Я слушала загадочную женщину, а в душе нарастал страх и непонимание. Попыталась громко спросить, но получилось сипло прокаркать:
— Где я? И почему не в больнице?
Теперь пришла очередь монашки округлять глаза и с непониманием смотреть на меня. Она осторожно произнесла:
— Простите, миледи, я не поняла, что вы сказали.
Надо мной неожиданно склонилась совсем молоденькая, даже юная, девушка, не старше шестнадцати лет. Одетая в старенькое, застиранное коричневое платье, которое туго обтягивало ее стройную, как мне показалось, чересчур худую фигурку. Ее голову тоже укрывал плат, но из белой ткани, похожей на лен. С тревогой всмотревшись в мое лицо, она приподняла мне голову и попыталась влить в рот немного воды. В горле действительно ощущалась пустыня Сахара, поэтому я сделала судорожный глоток, потом еще один и еще. Даже эти действия утомили невероятно, на подушку я опустилась так же с помощью девушки и закрыла глаза, пробормотав:
— Спасибо.
— Я не понимаю, что она говорит. Ты не знаешь, на каком языке сейчас говорит твоя госпожа? — голос монашки прозвучал недоуменно.
Затем я услышала мягкий журчащий голосок, который явно принадлежал девушке:
— Не знаю, сестра. Я тоже не понимаю, что она говорит. Может лихорадка окончательно повредила ей голову?
Мне стало страшно до ужаса. Страшно и непонятно, что, вообще, происходит. Где я нахожусь? Как сюда попала? Где врачи и папа? Паника накатила удушливой волной, вынудив глубоко вдохнуть. И вновь боль вернула здравомыслие и заставила успокоиться. Не открывая глаз, я попыталась правильно сформулировать вопрос и тут же провалилась в воспоминания…
Огромный каменный зал с длинными столами и лавками, за которыми пируют несколько мужчин, оглушительно звеня металлическими кубками. Вино льется рекой, доносятся крики служанок, которых распаленные охотой и пьянкой рыцари заваливают где придется и насилуют…
Я стою, не отрывая взгляда от пола, опустив руки и сжав кулаки, пряча их в складках платья. В голове бьется лишь одна мысль: «Не хочу слышать, не хочу видеть, не хочу, не хочу…»
Ехидный голос отца прерывает мои никому ни слышные стенания:
— Сафира, подойди ко мне!
Колени дрожат от страха, но ослушаться лорда Калема куда хуже. Посадит на хлеб и воду в темный подвал. Подхожу к его огромным сапогам, останавливаюсь, по — прежнему глядя вниз. Отец поднимается со стула и встает передо мной, возвышаясь, подавляя, угрожая… А я, дрожа от страха и упорно глядя в пол, жду…
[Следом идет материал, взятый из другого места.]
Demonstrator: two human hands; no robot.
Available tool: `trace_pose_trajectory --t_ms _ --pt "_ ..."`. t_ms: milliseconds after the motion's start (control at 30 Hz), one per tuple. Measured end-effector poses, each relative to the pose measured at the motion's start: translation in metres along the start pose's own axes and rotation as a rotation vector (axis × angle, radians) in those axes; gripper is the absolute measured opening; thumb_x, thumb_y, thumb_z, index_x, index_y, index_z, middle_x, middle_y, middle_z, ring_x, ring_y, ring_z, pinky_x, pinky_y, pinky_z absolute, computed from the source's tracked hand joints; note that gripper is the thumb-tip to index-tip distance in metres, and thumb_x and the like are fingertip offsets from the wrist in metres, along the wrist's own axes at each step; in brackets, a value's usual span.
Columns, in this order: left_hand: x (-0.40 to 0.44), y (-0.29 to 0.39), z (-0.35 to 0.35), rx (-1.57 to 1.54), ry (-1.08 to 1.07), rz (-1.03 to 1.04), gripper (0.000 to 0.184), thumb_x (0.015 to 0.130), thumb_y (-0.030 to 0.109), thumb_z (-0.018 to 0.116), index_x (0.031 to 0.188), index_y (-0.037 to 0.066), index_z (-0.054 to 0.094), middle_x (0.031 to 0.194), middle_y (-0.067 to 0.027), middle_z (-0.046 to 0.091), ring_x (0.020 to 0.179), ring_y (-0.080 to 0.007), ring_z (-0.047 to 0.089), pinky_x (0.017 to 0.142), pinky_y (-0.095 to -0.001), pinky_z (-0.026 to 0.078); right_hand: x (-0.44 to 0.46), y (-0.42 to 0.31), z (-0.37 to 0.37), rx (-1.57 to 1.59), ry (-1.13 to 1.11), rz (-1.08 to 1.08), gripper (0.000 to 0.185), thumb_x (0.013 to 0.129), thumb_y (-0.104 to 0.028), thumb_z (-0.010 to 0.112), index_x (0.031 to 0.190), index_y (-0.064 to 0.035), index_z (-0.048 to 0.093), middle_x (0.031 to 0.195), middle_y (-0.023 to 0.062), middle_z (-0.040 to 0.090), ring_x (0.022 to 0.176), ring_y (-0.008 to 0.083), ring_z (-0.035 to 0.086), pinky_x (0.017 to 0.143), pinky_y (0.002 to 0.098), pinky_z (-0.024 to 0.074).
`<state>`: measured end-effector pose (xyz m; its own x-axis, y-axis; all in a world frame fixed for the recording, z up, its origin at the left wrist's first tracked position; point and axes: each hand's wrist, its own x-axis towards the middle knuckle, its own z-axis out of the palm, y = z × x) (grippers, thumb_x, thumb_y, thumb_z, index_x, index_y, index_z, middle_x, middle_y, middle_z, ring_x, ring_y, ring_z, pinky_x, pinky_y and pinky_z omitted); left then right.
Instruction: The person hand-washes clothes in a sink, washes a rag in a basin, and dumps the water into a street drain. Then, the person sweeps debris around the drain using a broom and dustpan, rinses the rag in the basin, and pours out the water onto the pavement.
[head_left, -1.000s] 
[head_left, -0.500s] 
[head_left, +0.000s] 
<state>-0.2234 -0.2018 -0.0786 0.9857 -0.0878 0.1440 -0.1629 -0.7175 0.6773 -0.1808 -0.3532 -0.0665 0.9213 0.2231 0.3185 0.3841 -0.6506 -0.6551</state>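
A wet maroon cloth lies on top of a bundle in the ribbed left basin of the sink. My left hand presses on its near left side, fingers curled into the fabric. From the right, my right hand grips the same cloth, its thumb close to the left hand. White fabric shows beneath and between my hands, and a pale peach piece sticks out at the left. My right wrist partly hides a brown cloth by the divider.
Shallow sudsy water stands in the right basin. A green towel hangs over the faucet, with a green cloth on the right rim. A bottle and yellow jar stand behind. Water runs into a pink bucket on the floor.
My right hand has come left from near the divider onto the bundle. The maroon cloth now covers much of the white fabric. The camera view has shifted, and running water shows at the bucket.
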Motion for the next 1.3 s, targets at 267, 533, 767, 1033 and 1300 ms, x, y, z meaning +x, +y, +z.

— Ты опоздала, дочь моя! — раздается над моей головой. — Не встретила гостей, как полагается хорошей хозяйке. Нарушила правило. Хочешь, чтобы потом говорили, что драки Дернейские грубы? Не уважают соседей? Или ты проявила неуважение лично ко мне?
Пощечина опаляет щеку, от удара меня отбрасывает в сторону, на каменный пол, прямо в объедки, брошенные собакам. Их отец почему‑то любит больше меня. А я ненавижу их, всех ненавижу. Особенно после того как отец, едва оправившись от нанесенных мамой ран, заставил меня смотреть травлю Алого, ее любимого коня. Этот урок я усвоила на всю жизнь: ни к кому и ни к чему нельзя привязываться.
А отец между тем издевательски советует:
— Береги голову, доченька, твоя красивая мордашка нам еще пригодится.
От жутких галлюцинаций меня избавили чьи‑то ласково поглаживающие руки и мокрая тряпка, которой обтирали мое лицо. Я открыла глаза и смогла в упор посмотреть на склонившуюся надо мной уже знакомую юную девушку со странными глазами. Кто она, почему заботится обо мне, почему у нее глаза такие? Мыслить ясно и уловить, в чем же их странность я была не в силах.